Problem — Scan the listing below for the word "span" and copy every line where it occurs.

Dataset section Start Marker

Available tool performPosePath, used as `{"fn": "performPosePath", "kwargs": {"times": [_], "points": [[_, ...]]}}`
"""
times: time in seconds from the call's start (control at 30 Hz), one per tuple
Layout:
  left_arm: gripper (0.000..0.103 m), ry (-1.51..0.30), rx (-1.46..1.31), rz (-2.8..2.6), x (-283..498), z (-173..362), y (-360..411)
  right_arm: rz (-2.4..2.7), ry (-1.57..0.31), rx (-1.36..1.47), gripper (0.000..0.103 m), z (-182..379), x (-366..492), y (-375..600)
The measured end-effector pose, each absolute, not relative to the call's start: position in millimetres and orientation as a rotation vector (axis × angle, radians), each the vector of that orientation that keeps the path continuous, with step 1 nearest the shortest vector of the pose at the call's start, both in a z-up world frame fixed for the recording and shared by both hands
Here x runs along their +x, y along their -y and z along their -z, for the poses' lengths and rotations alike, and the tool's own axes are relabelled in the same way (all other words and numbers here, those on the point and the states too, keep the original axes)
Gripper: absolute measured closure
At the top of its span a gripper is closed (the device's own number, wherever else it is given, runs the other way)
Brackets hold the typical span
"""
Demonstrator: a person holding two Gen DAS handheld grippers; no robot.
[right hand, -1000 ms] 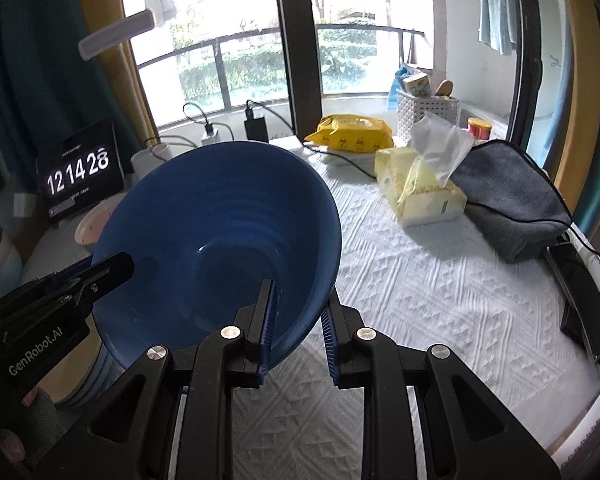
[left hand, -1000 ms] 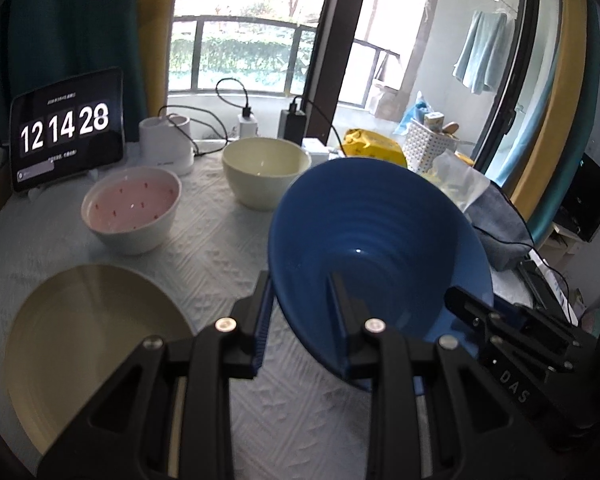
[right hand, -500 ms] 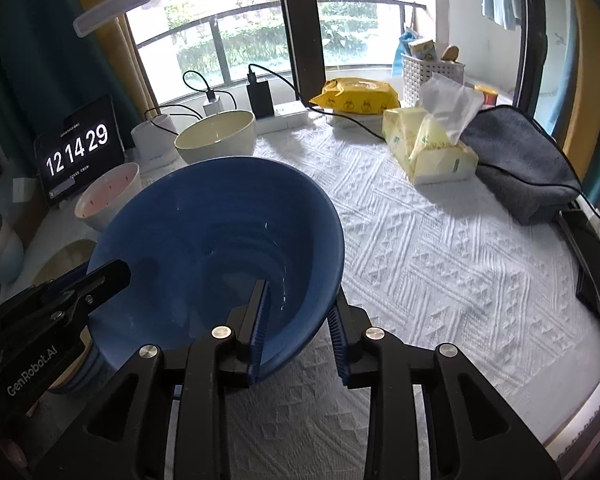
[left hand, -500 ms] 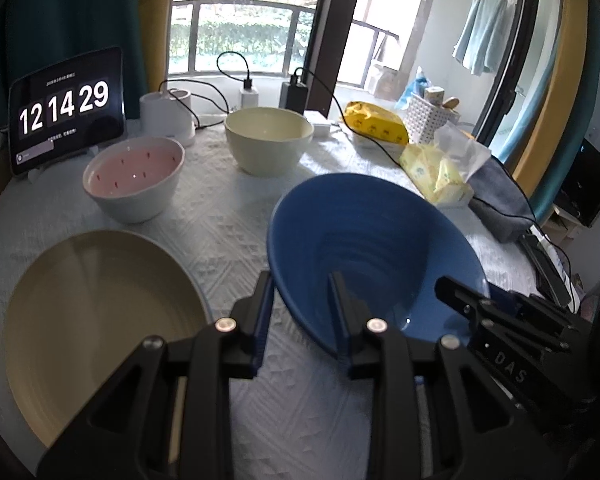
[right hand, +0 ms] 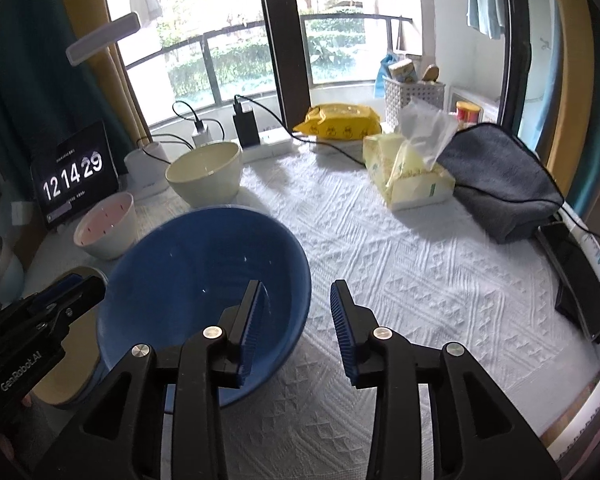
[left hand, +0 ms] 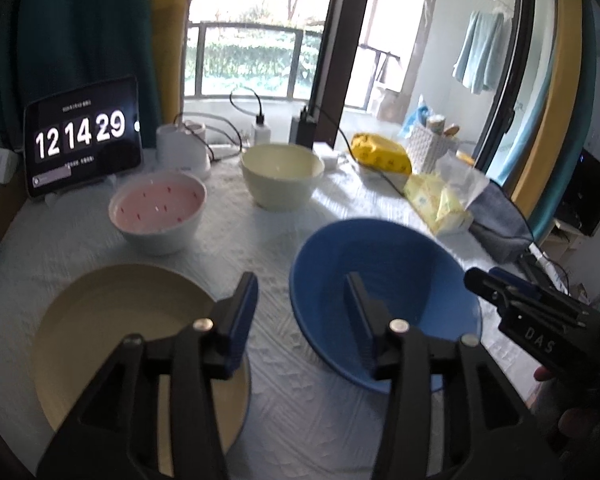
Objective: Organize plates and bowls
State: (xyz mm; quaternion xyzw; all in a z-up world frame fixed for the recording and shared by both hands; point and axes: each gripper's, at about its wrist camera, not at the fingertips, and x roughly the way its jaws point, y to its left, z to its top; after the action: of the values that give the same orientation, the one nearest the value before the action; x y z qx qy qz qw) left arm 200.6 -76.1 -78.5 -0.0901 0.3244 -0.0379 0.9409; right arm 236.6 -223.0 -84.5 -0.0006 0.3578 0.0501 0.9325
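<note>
A big blue bowl (left hand: 396,280) (right hand: 188,272) rests upright on the white tablecloth. My left gripper (left hand: 304,312) is open, its jaws standing either side of the bowl's left rim. My right gripper (right hand: 296,320) is open, its jaws either side of the bowl's right rim. A yellow plate (left hand: 112,320) lies at the left, under the left gripper. A pink-lined bowl (left hand: 156,210) (right hand: 106,228) and a cream bowl (left hand: 282,174) (right hand: 206,174) stand further back.
A clock tablet (left hand: 80,140), white charger and cables stand at the back. A yellow packet (right hand: 340,120), a tissue pack (right hand: 412,172), a grey pouch (right hand: 500,184) and a phone (right hand: 576,280) lie at the right near the table edge.
The blue bowl was lowered from a tilted hold onto the cloth. Both grippers have opened and let go of its rim.
</note>
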Motion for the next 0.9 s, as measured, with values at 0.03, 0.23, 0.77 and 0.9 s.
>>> {"fn": "performPosePath", "kwargs": {"times": [0.03,0.23,0.77,0.9], "points": [[0.056,-0.652,-0.181,0.076,200.0,74.9,74.4,-0.107,-0.726,-0.005,0.066,81.5,236.3,220.7],[0.056,-0.624,-0.176,0.057,199.5,62.3,62.3,-0.138,-0.698,-0.024,0.066,67.7,236.9,205.8],[0.055,-0.612,-0.174,0.009,205.2,50.9,19.5,-0.195,-0.679,-0.064,0.066,58.1,253.7,162.8],[0.055,-0.609,-0.175,0.003,207.3,48.9,8.6,-0.208,-0.679,-0.074,0.066,57.3,259.2,151.7]]}}
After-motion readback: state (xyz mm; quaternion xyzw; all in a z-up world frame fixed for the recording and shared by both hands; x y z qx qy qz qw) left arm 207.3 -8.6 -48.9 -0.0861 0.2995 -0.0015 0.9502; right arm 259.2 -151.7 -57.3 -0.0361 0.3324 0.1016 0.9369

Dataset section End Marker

Result —
At the top of its span a gripper is closed (the device's own number, wherever else it is given, runs the other way)
Brackets hold the typical span

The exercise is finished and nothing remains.